Really? What about Christopher Dorner? He was a US Navy officer who served honorably and received several commendations for his service in Bahrain, and then went on to join the LAPD. Soon after, he was fired for attempting to blow the whistle on another officer who was using excessive force. After that termination, he went on a shooting spree and killed several innocent people until he was eventually cornered and shot.

Even the most ardent supporter of police officers would have to admit that there are some police officers who are not worthy of the badge.

And if we really want people to trust the police officers in our community, and to reasonably teach our children to do so, then we need to start seeing abuses of power dealt with and punished - not covered up and shouted down.

Not every police officer is automatically "honorable, courageous and worthy of a nation's support."

Neither is every school teacher automatically a great person, or a wonderful member of society.

Nor is every member of the clergy someone that every one should respect and honor.

The only people worthy of our honor and our respect are those who are actually honorable.

If a police officer shoots and kills an unarmed 12 year old, he is not honorable or courageous or worthy of our support.

If a school teacher sexually assaults a student, he is not worthy of our respect.

If a priest or a pastor takes advantage of a child, he is not someone we should honor.

We even hold NFL football players to higher standards than police officers. That's insane.

Back to the video clip above: I won't even try to get into the fact that this video features a cast of 23 white people and only 2 African Americans, or argue with their statistic that "Every 53 hours an officer is killed in the line of duty"  - which is totally false and can easily be refuted with a quick Google search. (Actual numbers are about half of that).

At one point the narrator says, "I wish I knew how to fix it." But what she wants to "fix" isn't the seemingly endless barrage of unarmed black people shot by police. Nope. What she wants to know how to "fix" is the way police officers are perceived in the media, and by the American public. Specifically, she wants to stop people from criticizing police officers, regardless of why they criticize them.

One idea: Start eliminating "bad cops" who use excessive force. Stop punishing "good cops" who try to blow the whistle. Start weeding out applicants at the Police Academy level who tend to be bullies who can't wait to get that badge and gun.

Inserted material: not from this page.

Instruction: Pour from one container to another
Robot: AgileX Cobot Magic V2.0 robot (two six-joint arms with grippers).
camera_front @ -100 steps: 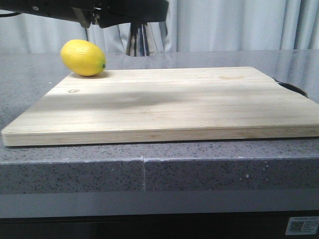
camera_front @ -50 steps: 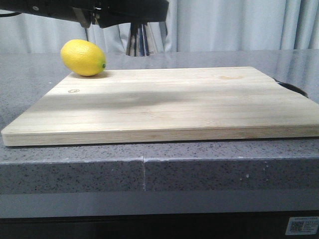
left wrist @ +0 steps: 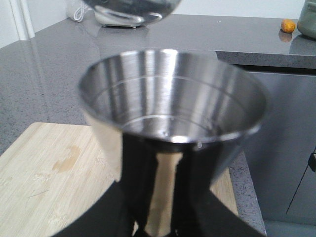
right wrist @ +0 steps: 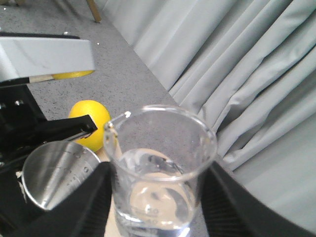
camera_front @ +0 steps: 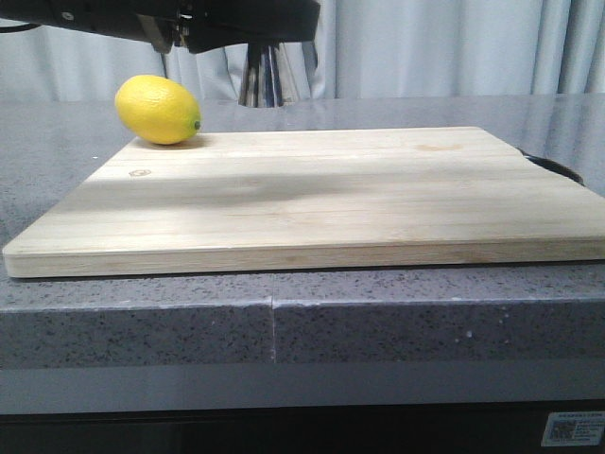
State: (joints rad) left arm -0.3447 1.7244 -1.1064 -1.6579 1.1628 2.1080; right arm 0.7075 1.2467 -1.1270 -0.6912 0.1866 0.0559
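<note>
Across the last second the front view has hardly changed: the lemon (camera_front: 158, 110) sits at the same far left corner of the board (camera_front: 321, 194), the black arm (camera_front: 189, 19) stays along the top edge, and only the soft shadow on the wood looks slightly paler.

The left gripper (left wrist: 155, 217) is clamped on the jigger (left wrist: 173, 123), its dark fingers (left wrist: 98, 222) pressing the lower part on both sides. The jigger stands upright above the board's end, near the grey counter (left wrist: 44, 74). Its steel cup is shiny, with faint rings inside the wall and a reflective bottom; whether that is liquid cannot be told. The rim is blurred from closeness.

The right gripper (right wrist: 155, 207) holds the beaker (right wrist: 160, 168) between two dark fingers (right wrist: 89, 202). The beaker is clear glass with a small pouring lip turned toward the jigger (right wrist: 57, 170), which is just beside it and a little lower. A shallow pool of clear liquid lies in its bottom. It looks close to upright, tilted at most slightly. In the left wrist view its rounded glass base (left wrist: 131, 7) shows at the frame edge, above the jigger's mouth. Behind hang grey curtains (right wrist: 237, 74).
</note>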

Start putting police officers who use excessive force on trial for their crimes. Start prosecuting cops who choke people to death on the sidewalk, or who shoot 12 year olds dead in the park, etc.

Any of those ideas would be a great start. But it's much easier to just make a video.

I'm all in favor of honoring the good cops who genuinely care about the people they protect and serve. Let's do all we can to help them. We need their tribe to increase.

But at the same time, let's please also do all we can to eliminate the bad cops who give those good cops a bad name.

Why would anyone be against the idea of doing both?

**
MORE STATISTICS
Out of roughly 400 reported police killings annually, an average of 96 involved a white police officer killing a black person.

African-Americans and the mentally ill people make up a huge percentage of people killed by police.

27 police officers were killed in 2013, according to the FBI.

In Germany, there have been eight police killings over the past two years.

In Canada — a country with its own frontier ethos and no great aversion to firearms — police shootings average about a dozen a year.